The parent company of Pornhub, Aylo, has agreed to defer prosecution in exchange for compensating sex trafficking victims and paying a $1.8 million fine. The business has acknowledged distributing illicit content, but it has entered a not guilty plea to using the earnings of sex trafficking in unlawful financial activities. She expressed her apologies for this truth on her website.
The government said that Aylo should have known it was working with a group engaged in human trafficking, even though the company did not claim to have broken any federal laws against sex trafficking.

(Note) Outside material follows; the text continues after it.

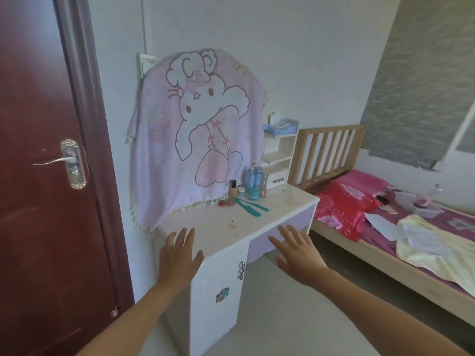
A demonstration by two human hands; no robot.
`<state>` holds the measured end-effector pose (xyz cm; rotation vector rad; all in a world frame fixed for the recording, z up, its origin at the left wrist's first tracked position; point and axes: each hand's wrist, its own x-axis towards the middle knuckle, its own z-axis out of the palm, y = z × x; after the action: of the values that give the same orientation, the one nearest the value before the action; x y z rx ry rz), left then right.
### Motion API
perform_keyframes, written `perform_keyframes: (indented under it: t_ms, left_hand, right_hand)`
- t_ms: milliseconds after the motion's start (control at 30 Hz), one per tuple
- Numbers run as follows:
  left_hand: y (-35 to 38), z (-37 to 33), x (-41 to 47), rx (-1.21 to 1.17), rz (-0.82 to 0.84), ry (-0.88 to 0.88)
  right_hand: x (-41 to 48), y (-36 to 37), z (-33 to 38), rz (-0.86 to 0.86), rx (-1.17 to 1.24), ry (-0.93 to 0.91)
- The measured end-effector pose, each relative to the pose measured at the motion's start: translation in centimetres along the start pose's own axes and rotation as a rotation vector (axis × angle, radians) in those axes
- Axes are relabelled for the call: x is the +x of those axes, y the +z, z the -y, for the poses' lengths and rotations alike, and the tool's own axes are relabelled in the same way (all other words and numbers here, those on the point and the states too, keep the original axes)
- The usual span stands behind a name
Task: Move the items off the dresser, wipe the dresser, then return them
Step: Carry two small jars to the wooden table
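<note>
Standing bottles crowd the dresser beside its shelf.

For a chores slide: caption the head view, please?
Open left hand and right hand held out toward a stained dresser whose bottles and teal combs are not yet cleared.

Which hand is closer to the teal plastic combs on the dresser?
Right. The right hand hovers before the teal plastic combs; the left hand is farther left.
</note>
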<state>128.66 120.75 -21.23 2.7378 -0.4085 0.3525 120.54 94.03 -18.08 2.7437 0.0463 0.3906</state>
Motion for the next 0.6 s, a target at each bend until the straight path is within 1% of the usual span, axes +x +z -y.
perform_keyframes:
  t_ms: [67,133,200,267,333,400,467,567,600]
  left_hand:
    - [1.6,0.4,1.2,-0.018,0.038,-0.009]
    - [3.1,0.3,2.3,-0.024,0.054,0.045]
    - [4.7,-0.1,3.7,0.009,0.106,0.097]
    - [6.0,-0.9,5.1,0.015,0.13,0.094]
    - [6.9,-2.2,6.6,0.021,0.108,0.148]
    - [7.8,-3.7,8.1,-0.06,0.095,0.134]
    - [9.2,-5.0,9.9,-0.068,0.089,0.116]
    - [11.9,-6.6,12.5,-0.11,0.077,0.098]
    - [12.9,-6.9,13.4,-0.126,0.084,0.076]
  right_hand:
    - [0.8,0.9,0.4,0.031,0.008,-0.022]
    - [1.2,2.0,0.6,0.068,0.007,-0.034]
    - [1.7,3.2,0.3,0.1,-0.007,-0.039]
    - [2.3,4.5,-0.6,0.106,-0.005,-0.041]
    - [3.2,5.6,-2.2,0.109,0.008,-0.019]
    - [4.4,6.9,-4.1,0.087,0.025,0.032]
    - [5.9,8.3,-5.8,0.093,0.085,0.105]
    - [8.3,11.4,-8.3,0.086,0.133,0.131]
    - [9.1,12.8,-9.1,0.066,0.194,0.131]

Aiello's agreement also includes a three-year probationary period, and if she follows through on it, the company's charges will be dropped.
According to Aiello's confession and court records, from 2017 to 2019, a production business paid Aiello to stream pornography, that Aiello knew comprised videos of women who had not granted consent to post the content online. Women who appeared in the recordings started requesting takedowns from Aiello in 2016, claiming they had been duped. According to court records, Aiello learned of the federal case that the production firm was the target of in 2017.
Prosecutors claim that Aiello neglected to independently confirm that the ladies gave their approval for the recordings to be posted online and failed to act upon all takedown requests. According to court documents, even after Aylo withdrew the production company's videos from Pornhub in 2019, some users reposted the videos and they remained accessible online.
Aylo, which has been run by different executives since the alleged incidents, released a statement stating that it "deeply regrets" hosting the footage on Pornhub.